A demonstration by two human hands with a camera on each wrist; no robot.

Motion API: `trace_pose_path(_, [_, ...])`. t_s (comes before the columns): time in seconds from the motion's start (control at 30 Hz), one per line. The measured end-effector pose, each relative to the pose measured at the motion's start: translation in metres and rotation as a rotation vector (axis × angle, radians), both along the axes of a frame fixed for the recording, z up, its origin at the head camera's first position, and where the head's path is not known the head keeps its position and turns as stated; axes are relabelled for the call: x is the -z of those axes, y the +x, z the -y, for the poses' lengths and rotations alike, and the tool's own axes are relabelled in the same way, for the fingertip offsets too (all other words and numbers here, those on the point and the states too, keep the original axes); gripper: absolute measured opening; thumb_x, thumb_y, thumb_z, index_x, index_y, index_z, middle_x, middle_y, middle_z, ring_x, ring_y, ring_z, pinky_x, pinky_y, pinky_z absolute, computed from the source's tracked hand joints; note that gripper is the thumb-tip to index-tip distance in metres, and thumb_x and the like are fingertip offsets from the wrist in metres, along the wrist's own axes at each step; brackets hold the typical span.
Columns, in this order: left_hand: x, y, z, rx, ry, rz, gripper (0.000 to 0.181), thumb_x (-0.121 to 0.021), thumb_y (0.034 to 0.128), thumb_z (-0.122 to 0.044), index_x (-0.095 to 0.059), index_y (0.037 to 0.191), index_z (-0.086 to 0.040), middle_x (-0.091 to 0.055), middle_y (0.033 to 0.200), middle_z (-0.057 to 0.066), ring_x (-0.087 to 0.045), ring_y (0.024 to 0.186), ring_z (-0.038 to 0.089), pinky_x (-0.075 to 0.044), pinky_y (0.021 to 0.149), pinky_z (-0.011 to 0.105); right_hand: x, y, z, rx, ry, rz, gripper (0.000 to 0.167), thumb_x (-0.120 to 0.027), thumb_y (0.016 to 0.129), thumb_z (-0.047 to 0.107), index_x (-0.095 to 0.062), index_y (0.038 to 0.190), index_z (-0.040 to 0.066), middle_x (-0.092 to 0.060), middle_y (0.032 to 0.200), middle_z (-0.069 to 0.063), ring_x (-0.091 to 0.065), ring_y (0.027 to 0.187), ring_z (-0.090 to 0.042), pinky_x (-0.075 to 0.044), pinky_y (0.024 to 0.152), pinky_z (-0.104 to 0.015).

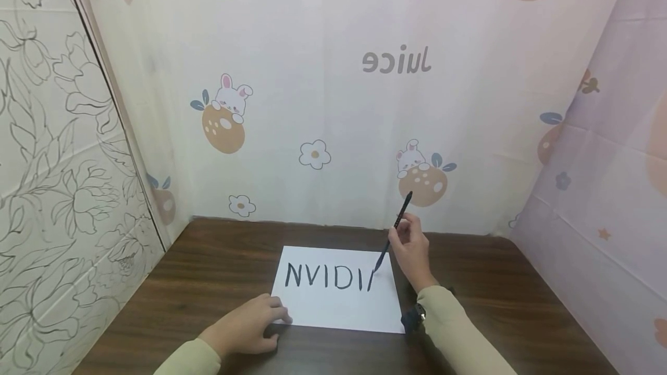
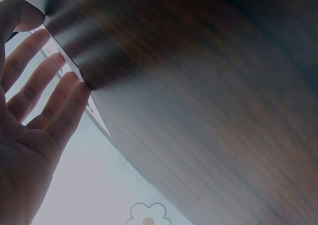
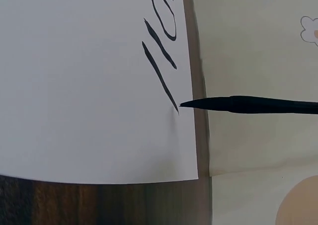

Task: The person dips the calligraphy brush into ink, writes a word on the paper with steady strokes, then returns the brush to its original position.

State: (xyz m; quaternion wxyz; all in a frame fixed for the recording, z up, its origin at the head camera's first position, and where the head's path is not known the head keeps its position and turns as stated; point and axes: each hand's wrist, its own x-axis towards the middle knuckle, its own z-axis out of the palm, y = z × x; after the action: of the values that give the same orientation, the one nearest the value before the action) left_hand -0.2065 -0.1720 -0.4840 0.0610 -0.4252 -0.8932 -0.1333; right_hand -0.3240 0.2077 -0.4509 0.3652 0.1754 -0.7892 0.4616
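My right hand (image 1: 413,252) pinches a thin black writing brush (image 1: 383,254), its shaft leaning up and to the right. In the right wrist view the brush tip (image 3: 191,104) is at the upper end of a slanted black stroke (image 3: 160,77), on or just above the paper; I cannot tell which. The white sheet of paper (image 1: 339,310) bears black lettering (image 1: 318,276) that reads "NVIDI", followed by that slanted stroke. My left hand (image 1: 250,324) rests at the sheet's lower left corner with fingers loosely bent. Its fingertips (image 2: 82,88) touch the paper's edge.
The paper lies on a dark brown wooden table (image 1: 208,259). Behind it hangs a pale printed curtain (image 1: 323,97), with a flower-patterned panel (image 1: 68,132) at left and another curtain (image 1: 599,190) at right. A small black device (image 1: 413,318) is at my right wrist.
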Motion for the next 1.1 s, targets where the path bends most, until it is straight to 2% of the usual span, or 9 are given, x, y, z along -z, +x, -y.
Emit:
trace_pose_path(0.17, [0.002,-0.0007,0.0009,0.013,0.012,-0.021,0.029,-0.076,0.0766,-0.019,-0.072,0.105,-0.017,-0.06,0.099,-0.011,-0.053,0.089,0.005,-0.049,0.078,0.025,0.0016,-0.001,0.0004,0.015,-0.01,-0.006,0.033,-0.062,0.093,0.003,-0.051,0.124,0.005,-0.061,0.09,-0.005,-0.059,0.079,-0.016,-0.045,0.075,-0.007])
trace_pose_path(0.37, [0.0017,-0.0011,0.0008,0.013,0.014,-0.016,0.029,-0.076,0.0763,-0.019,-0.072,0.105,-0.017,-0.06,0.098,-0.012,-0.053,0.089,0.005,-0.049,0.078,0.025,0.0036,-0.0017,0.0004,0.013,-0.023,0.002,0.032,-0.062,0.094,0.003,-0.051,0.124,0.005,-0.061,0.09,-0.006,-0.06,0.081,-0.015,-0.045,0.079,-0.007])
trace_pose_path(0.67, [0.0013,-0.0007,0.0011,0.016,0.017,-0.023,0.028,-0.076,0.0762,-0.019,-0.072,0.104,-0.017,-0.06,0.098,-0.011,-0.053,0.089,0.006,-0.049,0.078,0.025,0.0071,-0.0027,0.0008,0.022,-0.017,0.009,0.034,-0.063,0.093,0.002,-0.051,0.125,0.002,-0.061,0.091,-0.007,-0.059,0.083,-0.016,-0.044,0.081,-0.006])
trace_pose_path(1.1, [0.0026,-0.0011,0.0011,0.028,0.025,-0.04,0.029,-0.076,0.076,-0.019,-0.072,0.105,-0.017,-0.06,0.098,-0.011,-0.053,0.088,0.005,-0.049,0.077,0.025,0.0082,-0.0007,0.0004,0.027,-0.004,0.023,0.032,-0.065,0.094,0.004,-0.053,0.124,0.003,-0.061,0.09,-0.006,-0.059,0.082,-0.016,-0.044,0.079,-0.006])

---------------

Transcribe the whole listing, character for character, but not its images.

— Written response —
A demonstration by two human hands with a camera on each wrist; no robot.

Motion API: `trace_pose_path(_, [_, ...])`. t_s (comes before the columns): time in seconds from the motion's start (control at 30 Hz), one per line. The measured end-effector pose, each relative to the pose measured at the motion's start: translation in metres and rotation as a rotation vector (axis × angle, radians), both along the axes of a frame fixed for the recording, z up, its origin at the head camera's first position, and where the head's path is not known the head keeps its position and turns as stated; axes are relabelled for the call: x is the -z of those axes, y the +x, z the -y, for the poses' lengths and rotations alike, and the tool's own axes are relabelled in the same way, for the fingertip offsets too (all other words and numbers here, those on the point and the states too, keep the original axes); gripper: absolute measured opening; thumb_x, thumb_y, thumb_z, index_x, index_y, index_z, middle_x, middle_y, middle_z, ring_x, ring_y, ring_z, pinky_x, pinky_y, pinky_z absolute, computed from the source's tracked hand joints; note that gripper is the thumb-tip to index-tip distance in metres, and thumb_x and the like are fingertip offsets from the wrist in metres, along the wrist's own axes at each step; brackets hold the typical span.
Columns, in this order: left_hand: x, y, z, rx, ry, rz, gripper (0.000 to 0.181), thumb_x (-0.121 to 0.021), thumb_y (0.034 to 0.128), thumb_z (-0.122 to 0.044), index_x (-0.095 to 0.059), index_y (0.037 to 0.191), index_z (-0.086 to 0.040), middle_x (-0.091 to 0.055), middle_y (0.033 to 0.200), middle_z (-0.057 to 0.066), ring_x (-0.087 to 0.045), ring_y (0.024 to 0.186), ring_z (-0.038 to 0.089), pinky_x (-0.075 to 0.044), pinky_y (0.021 to 0.149), pinky_z (-0.011 to 0.105); right_hand: x, y, z, rx, ry, rz, gripper (0.000 to 0.167), thumb_x (-0.120 to 0.027), thumb_y (0.016 to 0.129), thumb_z (-0.047 to 0.107), index_x (-0.095 to 0.062), index_y (0.038 to 0.190), index_z (-0.040 to 0.066), middle_x (-0.092 to 0.060), middle_y (0.032 to 0.200), middle_z (-0.069 to 0.063), ring_x (-0.091 to 0.065), ring_y (0.027 to 0.187), ring_z (-0.090 to 0.042), pinky_x (-0.075 to 0.044), pinky_y (0.024 to 0.152), pinky_z (-0.104 to 0.015).


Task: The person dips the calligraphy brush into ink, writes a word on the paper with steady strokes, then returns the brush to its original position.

State: (xyz m; quaternion wxyz; all in a frame fixed for the recording, z up, its origin at the head camera's first position, and where the head's path is not known the head keeps its position and turns as stated; point and axes: each hand's wrist, its own x-axis towards the middle knuckle, its own z-axis out of the palm, y = z × x; after the action: of the values that give the same orientation, the one nearest the value before the action) left_hand -0.2065 -0.1720 -0.4840 0.0610 -0.4252 -0.8932 -0.1333; right_hand -0.3240 0.2077 -0.4509 0.3652 0.1754 -0.7892 0.4616
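My right hand (image 1: 413,252) pinches a thin black writing brush (image 1: 383,254), its shaft leaning up and to the right. In the right wrist view the brush tip (image 3: 191,104) is at the upper end of a slanted black stroke (image 3: 160,77), on or just above the paper; I cannot tell which. The white sheet of paper (image 1: 339,310) bears black lettering (image 1: 318,276) that reads "NVIDI", followed by that slanted stroke. My left hand (image 1: 250,324) rests at the sheet's lower left corner with fingers loosely bent. Its fingertips (image 2: 82,88) touch the paper's edge.
The paper lies on a dark brown wooden table (image 1: 208,259). Behind it hangs a pale printed curtain (image 1: 323,97), with a flower-patterned panel (image 1: 68,132) at left and another curtain (image 1: 599,190) at right. A small black device (image 1: 413,318) is at my right wrist.
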Motion for the next 1.1 s, targets where the path bends most, until it is straight to 2% of the usual span, or 9 are given, x, y, z along -z, +x, -y.
Emit:
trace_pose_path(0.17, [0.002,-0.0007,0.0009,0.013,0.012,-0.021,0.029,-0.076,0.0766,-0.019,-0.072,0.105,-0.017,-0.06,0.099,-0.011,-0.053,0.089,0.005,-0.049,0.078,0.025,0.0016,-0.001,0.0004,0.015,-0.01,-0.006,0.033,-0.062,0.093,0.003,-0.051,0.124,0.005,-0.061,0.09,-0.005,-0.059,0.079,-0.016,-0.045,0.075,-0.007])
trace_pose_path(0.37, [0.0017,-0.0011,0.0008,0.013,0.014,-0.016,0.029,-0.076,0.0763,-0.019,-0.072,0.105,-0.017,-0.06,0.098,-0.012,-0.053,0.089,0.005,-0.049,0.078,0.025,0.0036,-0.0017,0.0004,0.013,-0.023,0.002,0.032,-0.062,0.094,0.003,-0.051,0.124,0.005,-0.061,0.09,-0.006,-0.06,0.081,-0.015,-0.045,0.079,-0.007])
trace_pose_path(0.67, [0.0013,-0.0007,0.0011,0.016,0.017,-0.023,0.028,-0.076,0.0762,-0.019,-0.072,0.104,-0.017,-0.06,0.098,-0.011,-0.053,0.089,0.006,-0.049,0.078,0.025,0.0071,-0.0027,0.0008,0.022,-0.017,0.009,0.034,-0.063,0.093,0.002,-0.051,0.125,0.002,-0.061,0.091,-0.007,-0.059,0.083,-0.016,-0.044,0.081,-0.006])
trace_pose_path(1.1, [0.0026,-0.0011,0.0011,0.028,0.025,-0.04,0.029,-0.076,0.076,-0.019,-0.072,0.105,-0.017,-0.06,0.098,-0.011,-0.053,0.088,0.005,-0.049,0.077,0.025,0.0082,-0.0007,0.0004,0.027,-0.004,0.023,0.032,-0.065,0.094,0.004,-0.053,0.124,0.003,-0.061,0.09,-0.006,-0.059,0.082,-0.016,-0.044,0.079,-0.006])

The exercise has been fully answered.